▶ _Exercise brief_
From the entries below, reproduce exactly the line containing "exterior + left", the line containing "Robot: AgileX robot", and every line in between, with nothing added.

▶ _Data records_
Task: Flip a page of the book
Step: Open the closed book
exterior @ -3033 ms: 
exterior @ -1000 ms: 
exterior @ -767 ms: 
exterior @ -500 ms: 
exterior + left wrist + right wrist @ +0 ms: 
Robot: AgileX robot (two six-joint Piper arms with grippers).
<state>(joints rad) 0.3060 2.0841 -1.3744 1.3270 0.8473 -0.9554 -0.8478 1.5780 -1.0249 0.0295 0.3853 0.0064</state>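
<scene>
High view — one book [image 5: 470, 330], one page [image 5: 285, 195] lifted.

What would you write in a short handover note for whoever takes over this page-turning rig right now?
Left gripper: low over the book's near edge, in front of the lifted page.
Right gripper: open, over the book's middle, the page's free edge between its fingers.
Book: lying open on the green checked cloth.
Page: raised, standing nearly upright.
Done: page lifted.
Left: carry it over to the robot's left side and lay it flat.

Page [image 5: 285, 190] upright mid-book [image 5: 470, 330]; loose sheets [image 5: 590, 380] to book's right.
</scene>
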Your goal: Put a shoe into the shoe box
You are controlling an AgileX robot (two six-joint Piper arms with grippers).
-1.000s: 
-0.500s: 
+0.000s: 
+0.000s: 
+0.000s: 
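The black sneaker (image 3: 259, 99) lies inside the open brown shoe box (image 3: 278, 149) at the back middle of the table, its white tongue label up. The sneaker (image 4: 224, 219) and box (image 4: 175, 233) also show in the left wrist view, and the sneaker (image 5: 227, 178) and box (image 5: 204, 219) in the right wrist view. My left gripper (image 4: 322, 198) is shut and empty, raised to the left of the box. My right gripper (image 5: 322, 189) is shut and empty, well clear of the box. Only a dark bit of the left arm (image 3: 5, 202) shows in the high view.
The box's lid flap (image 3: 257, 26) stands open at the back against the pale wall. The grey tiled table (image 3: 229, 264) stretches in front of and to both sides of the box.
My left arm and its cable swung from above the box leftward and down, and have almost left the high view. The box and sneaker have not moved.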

▶ _Answer space_
exterior + left wrist + right wrist @ +0 ms: 
Robot: AgileX robot (two six-joint Piper arms with grippers).

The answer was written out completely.